Wound Chronicity, Impaired Immunity and Infection in Diabetic Patients
January 2022, Vol 24, No 1

BACKGROUND Diabetic foot ulcers are a common diabetic complication leading to alarming figures of amputation, disability, and early mortality. The diabetic glucooxidative environment impairs the healing response, promoting the onset of a ‘wound chronicity phenotype’. In 50% of ulcers, these non-healing wounds act as an open door for developing infections, a process facilitated by diabetic patients’ dysimmunity. Infection can elicit biofilm formation that worsens wound prognosis. How this microorganism community is able to take advantage of underlying diabetic conditions and thrive both within the wound and the diabetic host is an expanding research field.

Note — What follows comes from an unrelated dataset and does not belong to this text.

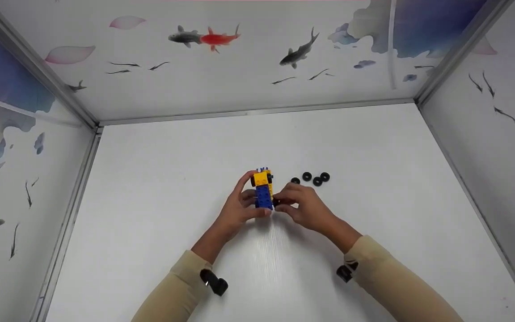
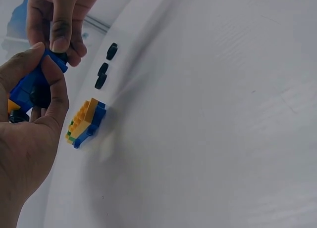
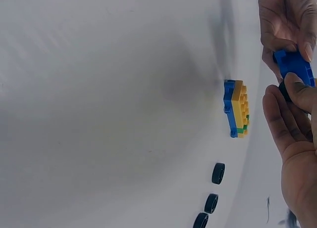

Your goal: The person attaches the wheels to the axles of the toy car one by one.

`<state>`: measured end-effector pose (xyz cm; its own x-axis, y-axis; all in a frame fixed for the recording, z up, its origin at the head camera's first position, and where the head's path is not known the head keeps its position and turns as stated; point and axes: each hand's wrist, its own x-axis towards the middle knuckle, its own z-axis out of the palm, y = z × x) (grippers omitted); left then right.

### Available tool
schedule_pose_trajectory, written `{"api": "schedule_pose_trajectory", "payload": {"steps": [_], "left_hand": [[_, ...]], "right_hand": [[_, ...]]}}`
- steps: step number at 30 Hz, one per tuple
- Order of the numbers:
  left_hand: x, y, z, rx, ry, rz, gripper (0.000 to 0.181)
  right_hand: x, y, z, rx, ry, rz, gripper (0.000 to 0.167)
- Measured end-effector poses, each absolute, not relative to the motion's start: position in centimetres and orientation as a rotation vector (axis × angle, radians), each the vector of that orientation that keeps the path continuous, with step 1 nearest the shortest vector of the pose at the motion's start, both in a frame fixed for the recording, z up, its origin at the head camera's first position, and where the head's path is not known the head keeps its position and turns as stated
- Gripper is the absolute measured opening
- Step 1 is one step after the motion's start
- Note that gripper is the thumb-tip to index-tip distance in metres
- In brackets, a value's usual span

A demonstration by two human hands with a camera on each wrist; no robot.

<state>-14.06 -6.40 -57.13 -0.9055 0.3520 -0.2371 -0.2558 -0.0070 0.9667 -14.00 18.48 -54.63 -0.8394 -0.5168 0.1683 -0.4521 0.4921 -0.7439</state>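
My left hand (image 1: 235,210) holds a small toy car (image 1: 264,197) of blue and yellow building bricks above the table, its thumb at the near end. Black wheels sit on the car's sides, one of them a wheel (image 2: 40,96) near my left fingers. Between the thumb and fingers of my right hand (image 1: 309,208) is another black wheel (image 3: 284,90), pinched against the car's side at its blue end. Whether that wheel is seated there, I cannot tell. A second brick build (image 2: 86,121), yellow, blue and green, lies on the table beyond the hands.
Several loose black wheels (image 1: 306,176) lie on the white table (image 1: 172,179) just past my right hand. Printed panels with fish (image 1: 297,53) wall in the table at the back and both sides. Black wrist cameras (image 1: 214,282) sit at both sleeves.
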Motion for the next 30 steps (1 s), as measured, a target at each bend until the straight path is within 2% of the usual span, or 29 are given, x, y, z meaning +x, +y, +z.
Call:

OBJECTIVES 1) Offer an overview of the major cellular and molecular derangements of the diabetic healing process versus physiological cascades in a non-diabetic host. 2) Describe the main immunopathological aspects of diabetics’ immune response and explore how these contribute to wound infection susceptibility. 3) Conceptualize infection and biofilim in diabetic foot ulcers and analyze their dynamic interactions with wound bed cells and matrices, and their systemic effects at the organism level. 4) Offer an integrative conceptual framework of wound–dysimmunity–infection–organism damage.

EVIDENCE AQUISITION We retrieved 683 articles indexed in Medline/PubMed, SciELO, Bioline International and Google Scholar. 280 articles were selected for discussion under four major subheadings: 1) normal healing processes, 2) impaired healing processes in the diabetic population, 3) diabetic dysimmunity and 4) diabetic foot infection and its interaction with the host.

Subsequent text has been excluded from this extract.